• WORK REQUEST:
With the pictures removed, please write out every line below exactly as given.

• DATA PROVIDED:

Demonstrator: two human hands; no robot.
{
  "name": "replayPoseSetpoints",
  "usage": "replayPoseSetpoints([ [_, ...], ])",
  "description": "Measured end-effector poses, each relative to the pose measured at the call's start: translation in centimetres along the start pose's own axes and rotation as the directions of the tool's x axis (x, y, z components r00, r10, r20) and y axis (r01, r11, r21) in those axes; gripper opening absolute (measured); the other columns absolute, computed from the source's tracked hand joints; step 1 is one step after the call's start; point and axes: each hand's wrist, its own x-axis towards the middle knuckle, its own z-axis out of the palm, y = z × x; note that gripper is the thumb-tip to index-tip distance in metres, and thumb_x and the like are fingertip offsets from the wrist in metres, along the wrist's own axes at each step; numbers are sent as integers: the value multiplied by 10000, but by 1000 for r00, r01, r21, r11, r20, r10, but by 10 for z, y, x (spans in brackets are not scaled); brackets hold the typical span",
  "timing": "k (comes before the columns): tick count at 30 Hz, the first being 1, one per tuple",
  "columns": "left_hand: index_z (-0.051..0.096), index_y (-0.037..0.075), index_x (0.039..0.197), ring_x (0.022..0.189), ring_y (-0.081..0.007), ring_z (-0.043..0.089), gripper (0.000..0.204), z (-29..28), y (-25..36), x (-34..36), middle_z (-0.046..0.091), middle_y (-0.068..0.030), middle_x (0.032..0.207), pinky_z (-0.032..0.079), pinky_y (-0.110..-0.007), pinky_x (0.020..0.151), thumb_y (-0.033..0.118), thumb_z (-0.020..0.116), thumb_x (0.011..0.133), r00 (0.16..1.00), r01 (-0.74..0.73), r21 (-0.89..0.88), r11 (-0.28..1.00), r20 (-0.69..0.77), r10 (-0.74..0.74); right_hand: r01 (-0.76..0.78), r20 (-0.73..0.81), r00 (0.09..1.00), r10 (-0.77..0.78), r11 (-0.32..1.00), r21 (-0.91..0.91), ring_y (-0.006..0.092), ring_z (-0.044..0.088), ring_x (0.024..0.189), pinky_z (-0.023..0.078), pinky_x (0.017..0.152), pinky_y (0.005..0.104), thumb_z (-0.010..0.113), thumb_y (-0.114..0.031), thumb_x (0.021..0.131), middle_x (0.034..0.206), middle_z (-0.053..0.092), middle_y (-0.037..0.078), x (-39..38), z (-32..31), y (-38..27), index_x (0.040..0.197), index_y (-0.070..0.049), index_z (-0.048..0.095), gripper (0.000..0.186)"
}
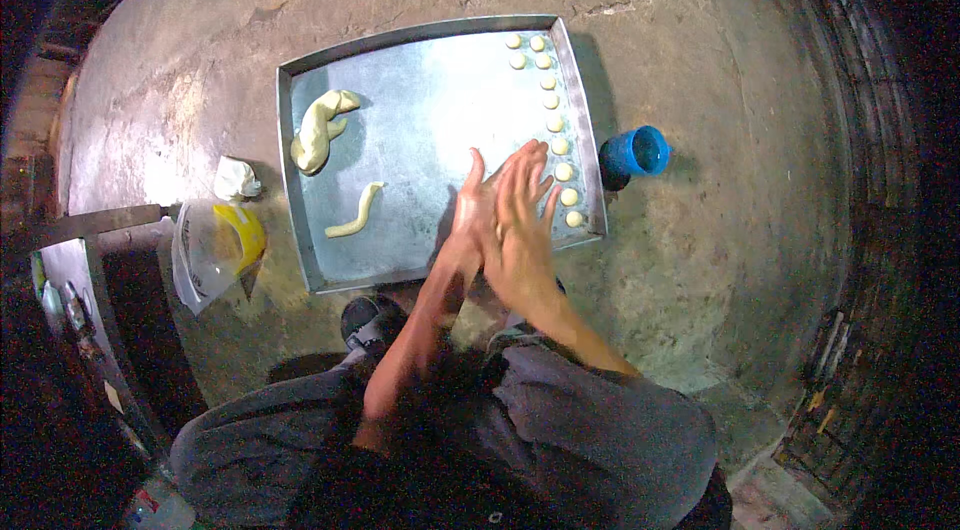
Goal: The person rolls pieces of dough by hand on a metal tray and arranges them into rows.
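Note:
My left hand and my right hand press together palm to palm over the near right part of a shallow metal tray. Both have their fingers stretched out, and the right hand lies over much of the left. Whatever may sit between the palms is hidden. Close to my right fingertips, small pale dough balls line the tray's right side, with a second short column at the far end. A thin bent dough strip lies left of my hands. Farther left rests a thick folded lump of dough.
Right of the tray stands a blue cup. On the left are a white crumpled bundle, a clear and yellow plastic bag and a long flat blade-like piece. My knees flank the tray's near edge above the concrete floor.

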Motion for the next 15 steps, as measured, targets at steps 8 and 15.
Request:
replayPoseSetpoints([
  [8, 346, 21, 1546, 1284, -236, 549, 709, 10, 0, -8, 518, -123, 1474, 459, -380, 1091, 559, 342, 1084, 998, -22, -123, 992, 50, 28, 80, 27, 996, -81, 996, 50, 534, 36, 1530, 10, 1211, 648, 531, -412, 1012, 1640, 125, 353, 10, -9, -29, 1543, 148, 207, 837],
  [15, 362, -21, 1520, 1274, -243, 554, 753, -14, -32, -7, 522, -124, 1469, 465, -388, 1087, 585, 343, 1073, 993, -11, -37, 999, -121, 6, -61, -102, 993, 57, 997, -36, 521, 63, 1531, 39, 1188, 704, 362, -586, 1042, 1644, 126, 336, 49, 4, -1, 1565, 70, 244, 848],
])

• TASK OUTPUT:
Demonstrator: two human hands; no robot.
{
  "name": "replayPoseSetpoints",
  "usage": "replayPoseSetpoints([ [_, ...], ])",
  "description": "Measured end-effector poses, each relative to the pose measured at the call's start: translation in centimetres along the start pose's own axes and rotation as the directions of the tool's x axis (x, y, z components r00, r10, r20) and y axis (r01, r11, r21) in those axes; gripper opening absolute (measured); the other columns absolute, computed from the source's tracked hand joints; step 1 is one step after the call's start; point and axes: each hand's wrist, its own x-axis towards the middle knuckle, its own z-axis out of the palm, y = z × x; note that gripper is the thumb-tip to index-tip distance in metres, and thumb_x and the like are fingertip offsets from the wrist in metres, along the wrist's own axes at each step; numbers are sent as integers: the value multiplied by 10000, but by 1000 for r00, r01, r21, r11, r20, r10, but by 10 for z, y, x (spans in brackets are not scaled); brackets hold the typical span",
  "timing": "k (comes before the columns): tick count at 30 Hz, the first being 1, one per tuple",
  "columns": "left_hand: index_z (-0.051..0.096), index_y (-0.037..0.075), index_x (0.039..0.197), ring_x (0.022..0.189), ring_y (-0.081..0.007), ring_z (-0.043..0.089), gripper (0.000..0.204), z (-29..28), y (-25..36), x (-34..36), middle_z (-0.046..0.091), middle_y (-0.068..0.030), middle_x (0.032..0.207), pinky_z (-0.032..0.079), pinky_y (-0.110..-0.007), pinky_x (0.020..0.151), thumb_y (-0.033..0.118), thumb_z (-0.020..0.116), thumb_x (0.011..0.133), r00 (0.16..1.00), r01 (-0.74..0.73), r21 (-0.89..0.88), r11 (-0.28..1.00), r20 (-0.69..0.77), r10 (-0.74..0.74); right_hand: r01 (-0.76..0.78), r20 (-0.73..0.81), r00 (0.09..1.00), r10 (-0.77..0.78), r11 (-0.32..1.00), r21 (-0.91..0.91), ring_y (-0.006..0.092), ring_z (-0.044..0.088), ring_x (0.024..0.189), pinky_z (-0.023..0.078), pinky_x (0.017..0.152), pinky_y (0.005..0.104), thumb_z (-0.010..0.113), thumb_y (-0.114..0.031), thumb_x (0.021..0.131), middle_x (0.034..0.206), middle_z (-0.053..0.092), middle_y (-0.037..0.078), x (-39..38), z (-32..31), y (-38..27), index_x (0.040..0.197), index_y (-0.070..0.049), index_z (-0.048..0.095), gripper (0.000..0.186)"
}
Goal: The person rolls pieces of dough by hand on a metal tray and arranges them into rows.
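Note:
My left hand and my right hand press together palm to palm over the near right part of a shallow metal tray. Both have their fingers stretched out, and the right hand lies over much of the left. Whatever may sit between the palms is hidden. Close to my right fingertips, small pale dough balls line the tray's right side, with a second short column at the far end. A thin bent dough strip lies left of my hands. Farther left rests a thick folded lump of dough.
Right of the tray stands a blue cup. On the left are a white crumpled bundle, a clear and yellow plastic bag and a long flat blade-like piece. My knees flank the tray's near edge above the concrete floor.
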
Motion for the next 15 steps, as measured, targets at steps 8 and 15.
Request:
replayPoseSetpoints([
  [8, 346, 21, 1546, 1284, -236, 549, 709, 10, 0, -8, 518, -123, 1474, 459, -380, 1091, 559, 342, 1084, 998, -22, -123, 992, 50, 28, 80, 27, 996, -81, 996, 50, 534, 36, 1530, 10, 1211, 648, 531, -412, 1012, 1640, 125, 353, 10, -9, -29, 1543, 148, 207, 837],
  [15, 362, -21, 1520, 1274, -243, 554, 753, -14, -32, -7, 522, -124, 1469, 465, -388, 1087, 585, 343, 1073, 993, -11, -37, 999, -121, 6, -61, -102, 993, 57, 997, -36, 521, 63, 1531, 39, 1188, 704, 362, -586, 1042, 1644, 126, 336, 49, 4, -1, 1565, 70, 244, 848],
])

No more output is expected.